1. The Grand Gervasutti Couloir.
An all time classic and the great big funnel on Mont Blanc du Tacul that draws your eye every time you ski in the Valley Blanche. It’s just so aesthetic, with 800 metres of vert, and a pretty steep entry before it eases to about 50° until the bergschrund. No rocks, abseils, its all about the skiing. Overhung by seracs whose threatening nature varies year on year, you will feel their presence as soon as you get in this line and ski it out as fast as possible.
2. Mont Mallet Diagonal
While this line in itself is not the most aesthetic, the surroundings about it and the long approach via the Breche Puiseux make it a special journey through the mountains. The situations in the line are incredible looking across to the Dent de Geant with all the hanging seracs under the Rochefort Arete and the full panorama from Tacul to the Chamonix Aiguilles. The skiing is very good with the couloir soon widening into a face offering the opportunity to open it up. Don’t be surprised if you are tight to catch the last train down from Montenevers, we made it by half an hour but certainly felt it in the legs and needed a couple of pints at MBC afterwards.
3. Col des Courtes
This fine route is steep enough to get the best of us tweaking but its often in condition when the rest of the Argentiere Basin is looking dry and the face can vary enormously from billboard flat to spine central. At 600 m in height its not too much of a slog up though the approach is about as long as it gets in the basin.
4. The Frendo Spur.
If you hang around Chamonix for long enough your curiosity will draw you onto the test pieces on the North Face of Aiguille du Midi. While the Frendo is rarely in condition, the skiing it offers on big open snow fields with no rocks is where its at, pure free ride skiing without the worries of hitting a shark or being confined to small turns due to the terrain. Col du Plan offers a taste of this in its upper part but the old school skiing in the exit couloirs is often disappointing and slough hardened from the afternoon slides off the West Face of the Aiguille du Plan. After the abseils on the Frendo there is a big 500-600 m pitch of steep open skiing to the shrund which is a lot of fun.

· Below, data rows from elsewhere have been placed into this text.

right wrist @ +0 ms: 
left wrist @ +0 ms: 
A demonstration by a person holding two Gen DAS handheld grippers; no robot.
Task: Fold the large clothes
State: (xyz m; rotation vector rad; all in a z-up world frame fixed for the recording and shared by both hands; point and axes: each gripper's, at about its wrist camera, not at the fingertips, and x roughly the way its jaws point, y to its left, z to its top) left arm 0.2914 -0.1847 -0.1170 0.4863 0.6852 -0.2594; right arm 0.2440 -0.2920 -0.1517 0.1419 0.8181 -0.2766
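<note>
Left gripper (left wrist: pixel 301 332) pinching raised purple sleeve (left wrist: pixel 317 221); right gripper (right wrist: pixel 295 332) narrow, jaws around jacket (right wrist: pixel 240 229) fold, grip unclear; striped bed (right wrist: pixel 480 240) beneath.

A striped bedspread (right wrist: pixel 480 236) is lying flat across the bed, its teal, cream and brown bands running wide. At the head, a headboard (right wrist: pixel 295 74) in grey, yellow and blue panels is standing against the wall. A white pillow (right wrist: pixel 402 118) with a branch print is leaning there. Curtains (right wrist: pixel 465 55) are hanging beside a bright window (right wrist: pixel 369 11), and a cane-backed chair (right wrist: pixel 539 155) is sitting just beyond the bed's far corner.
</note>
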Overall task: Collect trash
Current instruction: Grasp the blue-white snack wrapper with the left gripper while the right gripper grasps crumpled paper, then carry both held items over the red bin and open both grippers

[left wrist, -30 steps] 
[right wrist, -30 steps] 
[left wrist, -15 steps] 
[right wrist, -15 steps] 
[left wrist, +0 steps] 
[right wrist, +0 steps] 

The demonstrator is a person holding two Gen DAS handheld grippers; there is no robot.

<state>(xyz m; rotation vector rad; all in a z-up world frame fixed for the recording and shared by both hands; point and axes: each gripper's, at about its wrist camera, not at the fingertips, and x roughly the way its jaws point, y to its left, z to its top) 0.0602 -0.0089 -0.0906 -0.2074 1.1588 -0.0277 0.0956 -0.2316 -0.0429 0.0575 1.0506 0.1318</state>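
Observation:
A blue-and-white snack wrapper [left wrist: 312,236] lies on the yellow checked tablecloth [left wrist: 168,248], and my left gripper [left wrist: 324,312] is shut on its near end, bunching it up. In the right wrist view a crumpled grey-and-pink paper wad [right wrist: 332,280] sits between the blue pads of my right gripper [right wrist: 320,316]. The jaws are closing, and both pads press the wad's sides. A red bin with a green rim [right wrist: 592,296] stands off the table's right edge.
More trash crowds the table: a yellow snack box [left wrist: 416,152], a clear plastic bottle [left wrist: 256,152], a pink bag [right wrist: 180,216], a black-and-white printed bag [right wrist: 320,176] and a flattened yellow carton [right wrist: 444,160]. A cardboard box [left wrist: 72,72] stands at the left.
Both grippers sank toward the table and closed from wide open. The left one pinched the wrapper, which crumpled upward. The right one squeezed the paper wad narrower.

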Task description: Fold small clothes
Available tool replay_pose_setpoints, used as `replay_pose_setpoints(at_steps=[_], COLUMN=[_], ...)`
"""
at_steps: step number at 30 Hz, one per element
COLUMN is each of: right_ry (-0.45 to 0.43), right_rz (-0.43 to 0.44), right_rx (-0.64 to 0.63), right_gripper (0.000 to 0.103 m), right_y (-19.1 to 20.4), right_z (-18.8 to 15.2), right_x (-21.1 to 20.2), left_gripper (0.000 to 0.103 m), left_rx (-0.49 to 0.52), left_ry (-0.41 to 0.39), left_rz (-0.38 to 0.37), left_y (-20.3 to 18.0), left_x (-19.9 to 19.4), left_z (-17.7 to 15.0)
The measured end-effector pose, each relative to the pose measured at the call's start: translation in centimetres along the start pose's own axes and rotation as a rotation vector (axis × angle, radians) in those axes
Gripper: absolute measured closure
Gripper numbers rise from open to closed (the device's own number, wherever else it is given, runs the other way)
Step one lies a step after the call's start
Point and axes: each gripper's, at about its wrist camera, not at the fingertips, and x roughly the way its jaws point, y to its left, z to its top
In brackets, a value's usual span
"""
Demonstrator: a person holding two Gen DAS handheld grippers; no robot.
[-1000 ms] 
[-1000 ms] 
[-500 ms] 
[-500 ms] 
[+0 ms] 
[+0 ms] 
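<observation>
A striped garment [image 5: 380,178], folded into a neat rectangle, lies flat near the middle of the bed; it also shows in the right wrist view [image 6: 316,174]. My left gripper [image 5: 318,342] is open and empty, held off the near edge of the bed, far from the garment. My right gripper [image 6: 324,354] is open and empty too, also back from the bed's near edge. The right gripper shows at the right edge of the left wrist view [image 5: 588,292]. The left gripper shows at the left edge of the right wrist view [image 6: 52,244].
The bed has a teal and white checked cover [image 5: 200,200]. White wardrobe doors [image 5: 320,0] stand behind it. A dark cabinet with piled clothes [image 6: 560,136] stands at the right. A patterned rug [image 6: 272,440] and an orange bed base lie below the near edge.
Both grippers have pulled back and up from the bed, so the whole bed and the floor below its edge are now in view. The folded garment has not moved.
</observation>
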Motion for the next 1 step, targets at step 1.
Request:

5. The West Face of Mont Blanc
The ‘rarely glimpsed Himalayan’ face of Mont Blanc comes gives 2000 m of vert to the glacier. Unless you have access to a heli, you will gauge conditions from afar and that makes dropping in onsight pretty committing. After all you have climbed Mont Blanc that morning and climbing out and back to the summit won’t be very appealing to the legs! Again these routes can go without abseil so there is no mountaineering faff once you start skiing. The first 1200 mis fairly sustained at around 50 degrees so no push over.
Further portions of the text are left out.